Provided data: Begin

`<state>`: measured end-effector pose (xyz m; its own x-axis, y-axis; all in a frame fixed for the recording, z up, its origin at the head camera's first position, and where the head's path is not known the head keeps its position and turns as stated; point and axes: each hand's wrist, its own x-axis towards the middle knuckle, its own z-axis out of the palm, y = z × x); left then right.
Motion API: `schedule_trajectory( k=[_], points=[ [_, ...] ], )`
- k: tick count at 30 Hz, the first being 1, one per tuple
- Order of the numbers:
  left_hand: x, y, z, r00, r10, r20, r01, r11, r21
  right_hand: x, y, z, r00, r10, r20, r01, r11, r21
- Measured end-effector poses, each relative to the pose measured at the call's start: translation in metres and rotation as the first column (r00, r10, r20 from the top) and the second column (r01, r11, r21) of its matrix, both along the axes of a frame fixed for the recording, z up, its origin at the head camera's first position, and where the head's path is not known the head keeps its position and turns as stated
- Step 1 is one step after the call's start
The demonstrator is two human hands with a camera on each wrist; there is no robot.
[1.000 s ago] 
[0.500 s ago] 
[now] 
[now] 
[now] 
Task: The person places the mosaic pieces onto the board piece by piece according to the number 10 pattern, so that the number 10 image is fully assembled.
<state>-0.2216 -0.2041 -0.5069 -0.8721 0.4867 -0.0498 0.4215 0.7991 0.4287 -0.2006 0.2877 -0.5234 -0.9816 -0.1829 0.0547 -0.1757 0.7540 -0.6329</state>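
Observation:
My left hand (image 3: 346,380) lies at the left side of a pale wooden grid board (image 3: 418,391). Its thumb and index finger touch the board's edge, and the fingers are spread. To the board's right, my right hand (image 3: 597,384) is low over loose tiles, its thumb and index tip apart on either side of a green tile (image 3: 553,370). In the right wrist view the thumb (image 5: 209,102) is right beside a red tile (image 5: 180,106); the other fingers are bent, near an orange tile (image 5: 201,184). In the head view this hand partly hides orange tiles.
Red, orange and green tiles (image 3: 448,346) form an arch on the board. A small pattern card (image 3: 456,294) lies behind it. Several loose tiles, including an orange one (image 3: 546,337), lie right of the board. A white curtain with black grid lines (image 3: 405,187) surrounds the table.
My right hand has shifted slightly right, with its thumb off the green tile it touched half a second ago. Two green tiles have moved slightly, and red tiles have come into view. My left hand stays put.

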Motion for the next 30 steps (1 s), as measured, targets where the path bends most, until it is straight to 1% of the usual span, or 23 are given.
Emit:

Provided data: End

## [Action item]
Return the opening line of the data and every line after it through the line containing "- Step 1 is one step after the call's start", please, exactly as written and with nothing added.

## [Exercise solution]
`<state>`: measured end-effector pose (xyz m; its own x-axis, y-axis; all in a frame fixed for the recording, z up, its origin at the head camera's first position, and where the head's path is not known the head keeps its position and turns as stated; point and axes: each hand's wrist, its own x-axis towards the middle knuckle, its own z-axis out of the palm, y = z × x); left then right.
Motion API: `schedule_trajectory( k=[_], points=[ [_, ...] ], )`
- k: tick count at 30 Hz, the first being 1, one per tuple
- Order of the numbers:
  left_hand: x, y, z, r00, r10, r20, r01, r11, r21
  right_hand: x, y, z, r00, r10, r20, r01, r11, r21
- Measured end-effector poses, each relative to the pose measured at the call's start: translation in metres and rotation as the first column (r00, r10, r20 from the top) and the second column (r01, r11, r21) of its matrix, both along the axes of a frame fixed for the recording, z up, its origin at the head camera's first position, and where the head's path is not known the head keeps its position and turns as stated
- Step 1 is one step after the call's start

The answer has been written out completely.